Thursday, December 11, 2014

Hierarchies



We'd watched Veil of Tears,  us girls curled up on couches. Orange flames in the wood stove warmed the room and we sipped tea thanking God for our comfort and safety.

The movie was pain-filled. This documentary about India laid out the consequences of the caste system, the camera’s lens merciless in exposing the devalued, rejected citizens of a broken country. Dark eyes cast down as the shadow of shame covered their lives, condemned just because they had been born to this lot. And for the women, the sentence was a living hell.

We shed tears and I couldn’t justify eating during the movie because who can eat when you’re watching women, sisters being sold, raped and murdered just for being there, for being inconveniently alive.  We were horrified that a belief system exists to categorize humans into worthy, less worthy and completely, irrevocably undesirable. Who decided this? By what merit does a human get assigned wealth, esteem and opportunity, while down on the same street the untouchable one lies, sick on a mat with hand outstretched, hoping for just a little comfort. How does such a person hope at all? Suicide is rampant in such peoples and one does not wonder why.

It’s a system of pride and prejudice, of lofty eyes and pointing fingers, of hanging low heads and resignation.

What hit me today is that this belief system is everywhere! It’s here, and in me!

I didn’t work today, instead staying cozy at home, eating left over chicken cordon bleu and rice for breakfast with a sweet clementine to top off the feast and a glass of almond milk beside. Phillip Yancey’s What’s So Amazing About Grace had captivated me this morning. He peels back the layers of life and takes a deep look at that elusive quality that God so brashly put down in the middle of His Word.

“For by GRACE you have been saved, through faith, and that not of yourselves, it is a gift of God; not as a result of works so that no one may boast.” (Ephesians 2:8)

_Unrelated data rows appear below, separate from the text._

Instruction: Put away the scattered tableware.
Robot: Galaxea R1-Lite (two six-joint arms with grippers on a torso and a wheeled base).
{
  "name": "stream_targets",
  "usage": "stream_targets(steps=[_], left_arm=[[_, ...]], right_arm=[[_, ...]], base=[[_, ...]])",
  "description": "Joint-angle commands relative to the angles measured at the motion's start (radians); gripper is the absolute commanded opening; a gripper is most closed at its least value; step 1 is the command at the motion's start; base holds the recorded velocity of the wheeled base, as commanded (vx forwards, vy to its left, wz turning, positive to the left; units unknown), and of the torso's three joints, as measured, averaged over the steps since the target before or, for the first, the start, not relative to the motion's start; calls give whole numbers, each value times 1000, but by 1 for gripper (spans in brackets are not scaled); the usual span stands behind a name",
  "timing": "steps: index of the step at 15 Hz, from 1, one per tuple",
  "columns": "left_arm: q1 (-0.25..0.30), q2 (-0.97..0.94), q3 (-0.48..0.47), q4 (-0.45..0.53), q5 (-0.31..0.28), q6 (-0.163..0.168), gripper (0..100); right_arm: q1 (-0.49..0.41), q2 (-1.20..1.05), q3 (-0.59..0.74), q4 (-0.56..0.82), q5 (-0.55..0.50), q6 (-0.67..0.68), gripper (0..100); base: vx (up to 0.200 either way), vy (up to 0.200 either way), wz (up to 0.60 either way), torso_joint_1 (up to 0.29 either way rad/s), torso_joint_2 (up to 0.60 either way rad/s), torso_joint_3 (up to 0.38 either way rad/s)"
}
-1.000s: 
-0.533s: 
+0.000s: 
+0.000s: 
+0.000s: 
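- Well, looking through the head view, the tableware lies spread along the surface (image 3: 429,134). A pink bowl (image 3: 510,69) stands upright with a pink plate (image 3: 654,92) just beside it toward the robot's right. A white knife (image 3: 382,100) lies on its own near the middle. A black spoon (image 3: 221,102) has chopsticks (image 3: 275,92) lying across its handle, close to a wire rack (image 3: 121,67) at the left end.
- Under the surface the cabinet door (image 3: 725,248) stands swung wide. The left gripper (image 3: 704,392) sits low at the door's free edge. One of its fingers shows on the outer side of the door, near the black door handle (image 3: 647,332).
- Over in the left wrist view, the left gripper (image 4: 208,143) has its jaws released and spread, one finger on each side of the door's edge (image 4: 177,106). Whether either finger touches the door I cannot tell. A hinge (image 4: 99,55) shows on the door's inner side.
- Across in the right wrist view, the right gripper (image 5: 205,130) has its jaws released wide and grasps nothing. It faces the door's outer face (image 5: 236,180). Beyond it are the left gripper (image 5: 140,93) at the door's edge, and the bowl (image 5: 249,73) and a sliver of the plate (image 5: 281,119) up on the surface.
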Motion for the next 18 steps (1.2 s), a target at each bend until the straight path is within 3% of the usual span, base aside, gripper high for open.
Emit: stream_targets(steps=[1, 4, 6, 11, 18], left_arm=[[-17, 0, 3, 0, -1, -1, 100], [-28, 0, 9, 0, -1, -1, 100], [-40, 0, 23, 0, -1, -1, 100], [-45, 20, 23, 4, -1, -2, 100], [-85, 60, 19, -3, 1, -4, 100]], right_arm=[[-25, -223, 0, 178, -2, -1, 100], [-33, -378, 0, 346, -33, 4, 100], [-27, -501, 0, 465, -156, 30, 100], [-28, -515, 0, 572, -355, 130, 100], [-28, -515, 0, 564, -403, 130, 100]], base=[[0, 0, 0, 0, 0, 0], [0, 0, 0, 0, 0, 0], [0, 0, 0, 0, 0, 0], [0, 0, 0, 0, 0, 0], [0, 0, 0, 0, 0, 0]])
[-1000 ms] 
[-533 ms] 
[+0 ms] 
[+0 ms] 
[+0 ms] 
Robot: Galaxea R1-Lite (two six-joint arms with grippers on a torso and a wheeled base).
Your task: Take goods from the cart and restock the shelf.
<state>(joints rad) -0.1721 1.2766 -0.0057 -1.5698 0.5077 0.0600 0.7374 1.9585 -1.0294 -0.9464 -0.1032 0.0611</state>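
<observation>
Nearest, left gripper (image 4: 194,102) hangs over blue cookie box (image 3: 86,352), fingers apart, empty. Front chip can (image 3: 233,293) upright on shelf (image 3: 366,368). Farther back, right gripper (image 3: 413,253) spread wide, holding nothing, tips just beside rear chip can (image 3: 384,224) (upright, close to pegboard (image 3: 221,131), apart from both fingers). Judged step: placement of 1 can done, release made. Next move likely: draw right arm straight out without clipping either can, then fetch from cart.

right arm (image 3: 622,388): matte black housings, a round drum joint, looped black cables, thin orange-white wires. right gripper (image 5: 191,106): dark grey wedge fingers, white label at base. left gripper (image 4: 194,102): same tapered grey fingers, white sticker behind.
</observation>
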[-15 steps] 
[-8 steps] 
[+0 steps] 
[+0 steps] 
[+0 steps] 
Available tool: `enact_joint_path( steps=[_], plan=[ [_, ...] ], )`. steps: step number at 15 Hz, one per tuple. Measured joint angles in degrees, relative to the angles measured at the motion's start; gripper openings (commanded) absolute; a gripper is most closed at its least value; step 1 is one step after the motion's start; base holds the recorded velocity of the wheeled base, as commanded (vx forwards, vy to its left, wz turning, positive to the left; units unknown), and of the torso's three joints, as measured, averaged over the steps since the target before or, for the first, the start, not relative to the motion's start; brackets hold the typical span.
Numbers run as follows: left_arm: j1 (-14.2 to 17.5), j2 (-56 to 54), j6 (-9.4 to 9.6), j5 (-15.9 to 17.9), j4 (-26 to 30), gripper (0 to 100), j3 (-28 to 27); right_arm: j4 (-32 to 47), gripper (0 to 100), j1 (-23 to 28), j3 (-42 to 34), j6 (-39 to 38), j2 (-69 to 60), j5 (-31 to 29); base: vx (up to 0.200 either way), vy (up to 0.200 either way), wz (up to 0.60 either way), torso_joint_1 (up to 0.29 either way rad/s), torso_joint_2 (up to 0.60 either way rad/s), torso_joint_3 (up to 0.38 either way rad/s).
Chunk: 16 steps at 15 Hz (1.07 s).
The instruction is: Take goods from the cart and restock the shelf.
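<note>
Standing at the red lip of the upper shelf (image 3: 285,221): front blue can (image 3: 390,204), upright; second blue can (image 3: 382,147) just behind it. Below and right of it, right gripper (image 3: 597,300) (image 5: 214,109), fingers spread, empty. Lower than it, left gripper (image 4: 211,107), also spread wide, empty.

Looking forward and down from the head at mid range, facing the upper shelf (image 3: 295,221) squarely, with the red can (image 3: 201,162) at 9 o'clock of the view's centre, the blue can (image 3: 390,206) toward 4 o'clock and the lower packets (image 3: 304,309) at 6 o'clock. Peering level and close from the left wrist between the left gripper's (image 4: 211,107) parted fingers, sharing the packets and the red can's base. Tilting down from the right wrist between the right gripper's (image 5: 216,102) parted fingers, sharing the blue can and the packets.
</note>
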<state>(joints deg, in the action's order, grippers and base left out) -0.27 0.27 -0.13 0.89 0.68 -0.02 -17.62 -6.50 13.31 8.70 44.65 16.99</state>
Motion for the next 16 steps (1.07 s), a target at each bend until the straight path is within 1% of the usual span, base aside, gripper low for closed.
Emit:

I’ve been asking God lately why there’s a hitch in my prayers and a dark side lingering even when I worship Him. What’s the specter looming that keeps me back from the throne of grace? And in His kindness this morning He brought my mind back to India, to the place of prejudice and condemnation to favorites and undesirables. He showed me the hierarchy in my heart and the ungrace that keeps me from Him. He pointed out my finger outstretched and my words unleashed. I thought the Pharisee was gone but He unveiled the sinner and I’m aghast to see that I support a subtle caste system in my heart. It’s a preference given to those who look me in the eyes and speak well, and encouraging words really stoke my pride. It’s obedient children and people who like me lots, who understand and accept me completely. Those ones happily dwell in my presence. It’s when I’m offended, or disrespected or when I’m left out that I turn the tables and write CONDEMNED across a name in my book. “It’s just a little judgment Lord, just a bit of unforgiveness staining my heart.”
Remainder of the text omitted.